After singer-songwriter Zella Day first moved from the tiny town of Pinetop, Ariz. to Los Angeles, the logical first step to securing a record deal would be to get a TV show. After all, there’s a long tradition of pretty teenage girls (Britney, Christina and the like) who first started on TV before they become pop stars. But Day, who was 15 at the time, says she wasn’t interested in following in their footsteps.

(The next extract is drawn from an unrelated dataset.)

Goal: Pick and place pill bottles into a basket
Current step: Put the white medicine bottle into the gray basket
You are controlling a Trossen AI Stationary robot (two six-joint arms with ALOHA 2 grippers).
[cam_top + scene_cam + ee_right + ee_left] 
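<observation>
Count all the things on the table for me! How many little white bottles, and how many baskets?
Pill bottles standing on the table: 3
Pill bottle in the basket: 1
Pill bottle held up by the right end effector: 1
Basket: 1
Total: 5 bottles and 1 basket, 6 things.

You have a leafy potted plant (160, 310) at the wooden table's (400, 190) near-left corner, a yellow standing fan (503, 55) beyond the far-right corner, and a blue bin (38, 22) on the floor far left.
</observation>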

“My mom and I came out here when I was 15 and just through mutual friends had meetings set up,” says Day, 20, via phone from Culver City, Calif., where she was “hanging out, having lunch and catching up” with her manager before hitting the road for an extensive tour. “I met my manager that I still have now. We’ve been working together for five, going on six years. He sent me to Nashville. I wanted to be taken seriously as a musician. As we all know, there aren’t many 15-year-olds who are taken seriously in the music industry if they don’t have a television component. There were offers from Disney and Nickelodeon to do television and I declined those offers.”
When she went to Nashville, she met Dann Huff who has won producer of the decade and who recorded Rascal Flatts and LeAnn Rimes.
“He loved the music I was playing,” she says. “He wanted me to connect with the writers. I was writing within the BMG publishing camp. I would stay there for a week and have writing sessions every day. I was 15, 16 at the time and going to the best music college in the country.”
That experience certainly helped her hone her musical chops. Her new album,
Kicker, which comes across as a cross between Lana Del Rey and P.J. Harvey features haunted vocals and intensely personal songs. On an extensive tour to support the album, Day plays the Grog Shop on Friday. The album’s title is a reference to an Apache man she met while growing up in Pinetop.
“The songs for
Kicker were written in the course of a year,” she says. “Kicker was the Apache man who was working the 40-horse operation that we were developing. When I was six, I would go to the barn and would beg him to tell me all about all the magical things that made the Apache culture so amazing and beautiful. He indulged me. It was the first time I remember having vivid dreams and thinking outside the box for the first time. I was inspired by him and the Apache culture.”
According to Day, the album has a “light” side and a “dark” side. Much like Lorde, another profoundly mature young singer-songwriter, Day writes songs that reflect a deep understanding of the complexity of romantic relationships.
“’Sweet Ophelia’ was the first song that I wrote for
Kicker,” she says. “It’s a part of the light side when I was coming from Pinetop and moving to L.A. and everything was so innocent and untouched. I was new here in L.A. and everything was optimistic. I was writing and reflecting about my hometown and coming into myself in a new way since leaving and embarking on this new journey. The second half is darker and written when I fell into a toxic relationship. I started to see a different side of the city. I had to fight for myself in a way that I never had to before. It’s all part of my growth. The album title is just one word I used to categorize all of my experiences because it started in a simple place.”
Producers Wally Gagel and Xandy Barry deserve credit for lending their talents to the album. The moody, Portishead-like “East of Eden” features fluttering synths and echoing vocals and “Hypnotic” embraces hip-hop as Day practically raps over heavy bass riffs and metallic-sounding percussion.
“I think of my two producers as my bandmates,” she says. “It’s a solo project but it’s so it's nice to have people to collaborate with. That’s what they have provided. Xandy is a classically trained pianist. I don’t play piano, so I have sat with him and written beautiful ballads like ‘Compass.’ Wally is an amazing engineer. The three of us together created something special. I’m grateful for them and you can hear them on the record, which I think is cool. I needed some masterminds on the project. I know better than anybody that you can’t do things alone. I didn’t get to L.A. alone, and I didn’t make this record alone. This is my story and it’s taken a village to get it out there.”